I can add a prefix to a series of text files using:
:: rename files
for %%a in (*.txt) do (
ren "%%a" "Seekret file %%a"
:: ECHO %%a Seekret file %%a
)
which will turn
a.txt
b.txt
c.txt
into
Seekret file a.txt
Seekret file b.txt
Seekret file c.txt
However, the above code seems to rename the first file twice with the prefix. I end up with
Seekret file Seekret file a.txt
and I have no idea why. Any ideas?
Use
for /f "delims=" %%a in ('dir /b /a-d *.txt') do (
What is happening is that the version you are using sees the renamed-file as a new file. The dir version builds a list of the filenames and then executes the for on each line, so the list is already built and static and cmd isn't trying to operate on a moving target.
Also - use rem, not :: within a code-block (parenthesised sequence of instructions) as this form of comment is in fact a broken label and labels are not allowed in a code block.

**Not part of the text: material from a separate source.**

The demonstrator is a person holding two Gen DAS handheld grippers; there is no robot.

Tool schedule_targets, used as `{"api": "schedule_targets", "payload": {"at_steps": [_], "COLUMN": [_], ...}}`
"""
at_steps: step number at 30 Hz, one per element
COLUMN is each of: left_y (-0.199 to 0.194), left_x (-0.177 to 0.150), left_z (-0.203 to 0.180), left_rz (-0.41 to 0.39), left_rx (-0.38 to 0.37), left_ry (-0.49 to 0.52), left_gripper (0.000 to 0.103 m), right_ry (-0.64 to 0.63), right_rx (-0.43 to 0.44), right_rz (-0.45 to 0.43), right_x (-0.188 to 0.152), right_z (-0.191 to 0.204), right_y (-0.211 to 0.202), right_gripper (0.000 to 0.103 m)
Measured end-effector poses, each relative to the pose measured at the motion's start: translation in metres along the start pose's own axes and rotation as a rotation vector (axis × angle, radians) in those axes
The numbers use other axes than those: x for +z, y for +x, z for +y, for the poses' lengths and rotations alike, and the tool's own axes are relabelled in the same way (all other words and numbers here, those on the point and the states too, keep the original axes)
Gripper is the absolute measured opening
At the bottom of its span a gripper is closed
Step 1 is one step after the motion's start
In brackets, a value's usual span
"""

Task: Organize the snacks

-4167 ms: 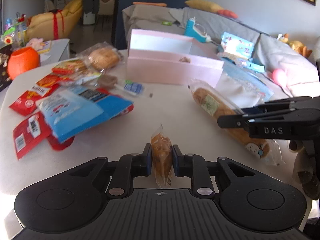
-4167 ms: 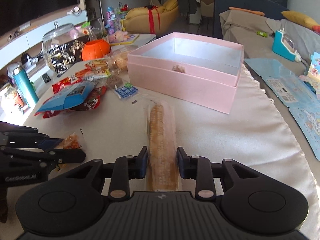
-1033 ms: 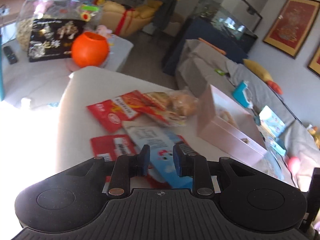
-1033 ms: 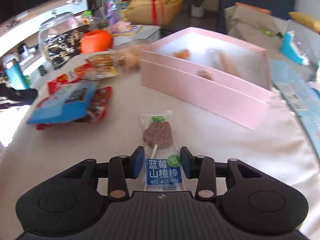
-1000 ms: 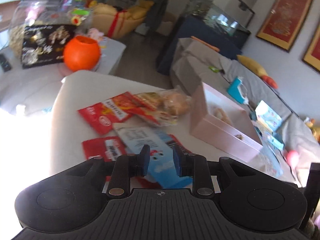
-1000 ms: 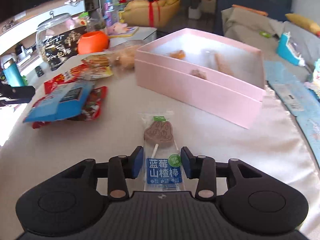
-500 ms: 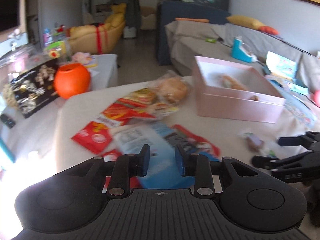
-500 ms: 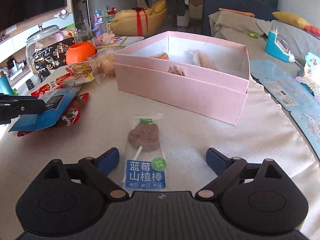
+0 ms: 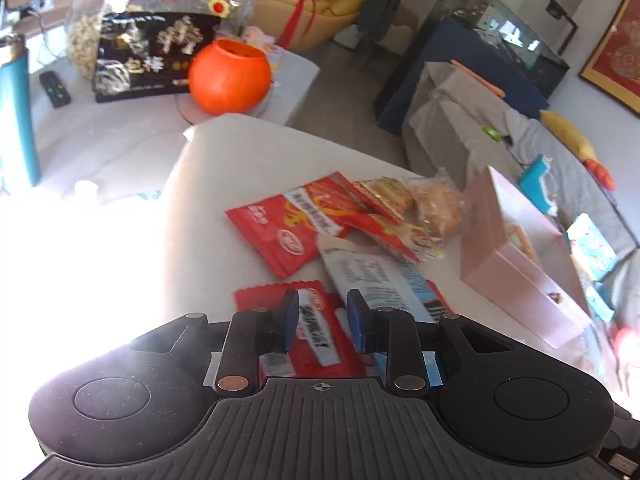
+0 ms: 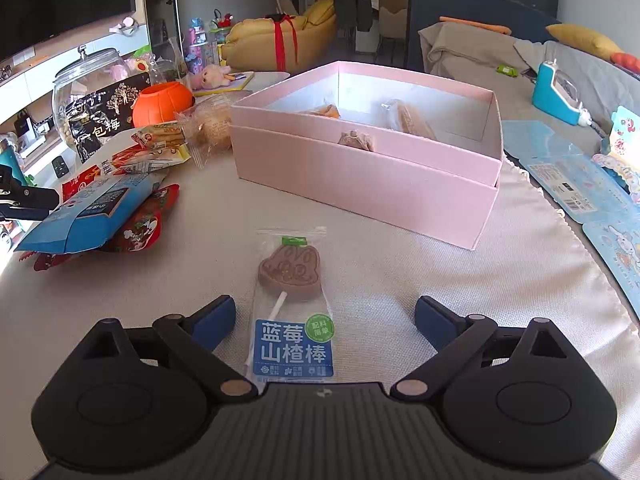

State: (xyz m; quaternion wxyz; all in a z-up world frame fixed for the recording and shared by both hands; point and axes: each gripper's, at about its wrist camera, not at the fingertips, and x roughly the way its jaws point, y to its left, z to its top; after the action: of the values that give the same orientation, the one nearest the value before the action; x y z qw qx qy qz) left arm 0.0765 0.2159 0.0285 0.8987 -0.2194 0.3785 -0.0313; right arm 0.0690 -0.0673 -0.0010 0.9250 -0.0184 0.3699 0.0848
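Note:
A pink box [image 10: 360, 168] stands at the table's middle with a few wrapped snacks inside; it also shows in the left wrist view [image 9: 516, 264]. A wrapped brown lollipop [image 10: 292, 292] lies flat on the cloth between the fingers of my right gripper [image 10: 325, 316], which is wide open. My left gripper [image 9: 322, 320] has its jaws a little apart and empty, hovering over a red packet [image 9: 316, 336] beside a blue-and-white bag [image 9: 380, 280]. More red packets [image 9: 292, 224] and a wrapped bun [image 9: 438, 208] lie beyond.
An orange pumpkin bowl [image 9: 229, 77], a black snack bag [image 9: 148, 56] and a glass jar [image 10: 84, 80] sit on a side table at the left. Blue card packs [image 10: 576, 184] lie right of the box. A sofa is behind.
My right gripper has opened wide around the lollipop, which stays on the table. My left gripper has swung back left over the red packets.

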Motion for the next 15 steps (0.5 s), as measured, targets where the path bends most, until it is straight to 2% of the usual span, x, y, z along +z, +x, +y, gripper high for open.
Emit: {"api": "schedule_targets", "payload": {"at_steps": [3,10,12,15], "left_y": [0.005,0.014,0.010,0.003], "left_x": [-0.001,-0.010,-0.010,-0.003], "left_z": [-0.011,-0.053,-0.054,-0.037], "left_rz": [0.037,0.062,0.043,-0.007], "left_rx": [-0.070,-0.168,-0.166,-0.094], "left_ry": [0.029,0.186,0.199,0.163], "left_gripper": [0.030,0.033,0.033,0.033], "right_ry": [-0.001,0.000,0.001,0.001], "right_rx": [0.001,-0.004,-0.006,-0.005], "right_rz": [0.001,0.002,0.002,0.002], "right_x": [0.000,0.000,0.000,0.000], "right_z": [0.001,0.001,0.001,0.002], "right_y": [0.000,0.001,0.001,0.002], "right_gripper": [0.098,0.099,0.099,0.099]}}
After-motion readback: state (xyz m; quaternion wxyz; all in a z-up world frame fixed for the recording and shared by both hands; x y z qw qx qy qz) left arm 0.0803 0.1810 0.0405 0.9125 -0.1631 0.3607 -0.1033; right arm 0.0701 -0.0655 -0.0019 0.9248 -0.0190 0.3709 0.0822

Yes, this can happen, especially on FAT32 and exFAT drives because of these file systems do not return the list of directory entries matched by a wildcard pattern to calling executable in an alphabetic order. for processes the directory entries matching *.txt one after the other and the command ren results in changing the directory entries, i.e. the file names list is modified while iterating over it.
The solution is using:
for /F "eol=| delims=" %%I in ('dir *.txt /A-D /B 2^>nul') do ren "%%I" "Seekret file %%I"
FOR runs in this case in background %ComSpec% /c with the command line specified between ' which means with Windows installed into directory C:\Windows:
C:\Windows\System32\cmd.exe /C dir *.txt /A-D /B 2>nul
So one more command process is started in background which executes DIR which
searches in current directory
just for files because of option /A-D (attribute not directory)
including files with hidden attribute set (use /A-D-H to exclude hidden files)
matching the wildcard pattern *.txt
and outputs in bare format just the file names because of option /B.
An error message output by DIR to handle STDERR in case of not finding any directory entry matching these criteria is suppressed by redirecting it to device NUL.
Read the Microsoft article about Using Command Redirection Operators for an explanation of 2>nul. The redirection operator > must be escaped with caret character ^ on FOR command line to be interpreted as literal character when Windows command interpreter processes this command line before executing command FOR which executes the embedded dir command line with using a separate command process started in background.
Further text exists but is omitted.